Nicolau Santos, subdirector do "Expresso"

A Olivedesportos está numa posição de grande destaque no futebol português. Comprou acções nas sociedades do FC Porto e do Boavista e promete não parar por aqui. Quanto aos direitos televisivos, temos de ter em conta que o mercado é completamente livre, não existem obstáculos à entrada de novos operadores. Se a Olivedesportos está a investir nos clubes é porque é um negócio bastante rentável que, a curto ou médio prazo, vai atrair operadores nacionais e mesmo estrangeiros. Não considero que seja positivo que haja apenas uma empresa com este peso a tomar posições importantes nas SAD do futebol português. Mas se os clubes negoceiam com a empresa de Joaquim Oliveira é porque têm boas condições.

Fernando Pedrosa, presidente do Conselho Fiscal da Liga de Clubes

Não é positivo nem negativo, é inevitável. E sendo uma inevitabilidade, acaba por não ser prejudicial. As sociedades desportivas não têm dado lucro e os clubes precisam do dinheiro como nós precisamos de ar para viver. A Olivedesportos é a única empresa que apostou onde ninguém parece querer apostar. Se os clubes não aceitarem isso, se calhar morrem. O ideal, que nem sempre é possível concretizar, seria que os direitos fossem comprados por uma entidade única – por exemplo, a Liga –, que depois negociaria com os restantes operadores.
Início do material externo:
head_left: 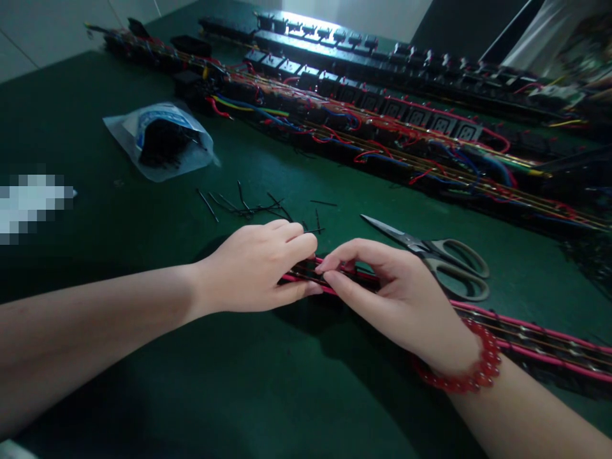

Isto tornava a venda dos direitos num negócio mais equitativo.

Luís Marques, jornalista

O peso da Olivedesportos no futebol português é claramente um factor negativo para o negócio do futebol, sobretudo porque configura uma posição crescente de controlo da Olivedesportos sobre algumas das actividades mais rentáveis do futebol. Era indispensável – mas disso a Olivedesportos não tem culpa – que houvesse concorrência de forma transparente. Para os clubes esta situação é boa porque obtêm receitas garantidas a médio prazo, mas é negativa porque a falta de concorrência faz com que essas receitas possam estar abaixo daquilo que o negócio efectivamente vale.

Ribeiro Cristóvão, chefe do desporto da Rádio Rensacença

Cada vez mais o mercado audiovisual se encaminha para o sentido de haver apenas um detentor dos direitos televisivos. Se atentarmos ao facto de a FIFA ter vendido os direitos dos mundias de 2002 e 2006 a uma só empresa – neste caso, o gigante alemão Kirch –, que, neste momento, já conseguiu vender os direitos do Mundial do próximo ano à maioria das televisões de todo o Mundo, se calhar não estranhamos o que acontece em Portugal. Não me parece que isso seja prejudicial para o futebol; se calhar, até pode ser proveitoso. Os clubes não se podem entregar nas mãos da Olivedesportos, têm de reivindicar os seus direitos. No entanto, parece-me uma situação inevitável, pois caminhamos, cada vez mais, para uma concentração do poder televisivo.